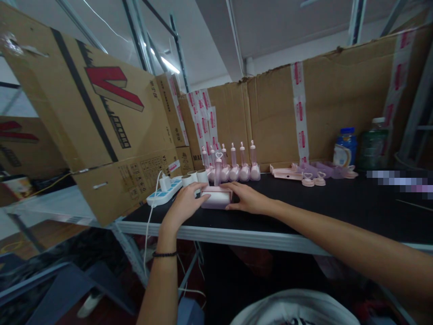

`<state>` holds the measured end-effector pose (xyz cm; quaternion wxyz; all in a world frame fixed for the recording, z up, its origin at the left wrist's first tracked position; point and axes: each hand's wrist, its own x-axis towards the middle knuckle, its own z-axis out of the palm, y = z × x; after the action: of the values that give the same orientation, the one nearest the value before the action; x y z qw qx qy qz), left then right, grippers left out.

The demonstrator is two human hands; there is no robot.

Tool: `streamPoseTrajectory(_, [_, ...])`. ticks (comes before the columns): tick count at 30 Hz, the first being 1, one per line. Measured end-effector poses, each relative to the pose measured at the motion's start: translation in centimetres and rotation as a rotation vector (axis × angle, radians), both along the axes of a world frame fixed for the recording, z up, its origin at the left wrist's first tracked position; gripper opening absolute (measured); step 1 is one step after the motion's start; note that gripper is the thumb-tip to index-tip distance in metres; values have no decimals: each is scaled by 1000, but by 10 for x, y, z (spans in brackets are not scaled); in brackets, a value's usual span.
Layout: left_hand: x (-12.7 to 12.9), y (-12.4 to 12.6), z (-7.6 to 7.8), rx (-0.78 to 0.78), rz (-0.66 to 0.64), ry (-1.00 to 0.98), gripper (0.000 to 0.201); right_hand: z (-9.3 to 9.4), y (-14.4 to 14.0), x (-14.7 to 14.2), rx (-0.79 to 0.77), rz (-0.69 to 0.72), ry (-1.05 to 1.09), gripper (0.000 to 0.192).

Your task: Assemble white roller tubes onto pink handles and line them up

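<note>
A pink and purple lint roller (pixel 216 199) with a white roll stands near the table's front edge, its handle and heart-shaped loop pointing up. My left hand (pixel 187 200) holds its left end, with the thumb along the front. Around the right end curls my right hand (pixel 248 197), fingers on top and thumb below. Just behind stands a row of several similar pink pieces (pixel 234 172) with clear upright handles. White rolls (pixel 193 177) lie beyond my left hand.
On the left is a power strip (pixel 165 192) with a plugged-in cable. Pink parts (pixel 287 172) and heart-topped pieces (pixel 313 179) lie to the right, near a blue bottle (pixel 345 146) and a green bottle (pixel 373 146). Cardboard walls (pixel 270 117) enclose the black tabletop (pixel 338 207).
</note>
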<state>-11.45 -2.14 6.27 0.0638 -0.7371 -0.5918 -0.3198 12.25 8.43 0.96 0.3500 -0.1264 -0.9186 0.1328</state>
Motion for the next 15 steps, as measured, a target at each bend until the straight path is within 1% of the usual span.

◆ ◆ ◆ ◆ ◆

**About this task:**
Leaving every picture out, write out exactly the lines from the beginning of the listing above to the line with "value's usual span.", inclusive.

**Solution for this task:**
`<state>` holds the measured end-effector pose (xyz cm; quaternion wxyz; all in a world frame fixed for the recording, z up, its origin at the left wrist's first tracked position; point and axes: each hand's wrist, its own x-axis towards the middle knuckle, its own z-axis out of the palm, y = z × x; after the action: of the values that give the same orientation, the one nearest the value before the action; x y z qw qx qy qz), left then right, grippers left out.

The demonstrator is two human hands; there is no robot.

Tool: `streamPoseTrajectory(_, [_, ...])`. ticks (comes before the columns): tick count at 30 Hz, the first being 1, one per line. Measured end-effector poses, each relative to the pose measured at the motion's start: translation in centimetres and rotation as a rotation vector (axis × angle, radians), both along the axes of a world frame fixed for the recording, z up, its origin at the left wrist's first tracked position; gripper opening absolute (measured); step 1 is one step after the motion's start; note that gripper is the thumb-tip to index-tip distance in metres; values have no decimals: each is scaled by 1000, but by 10 for x, y, z (spans in brackets are not scaled); in brackets, a value's usual span.

That concludes the response.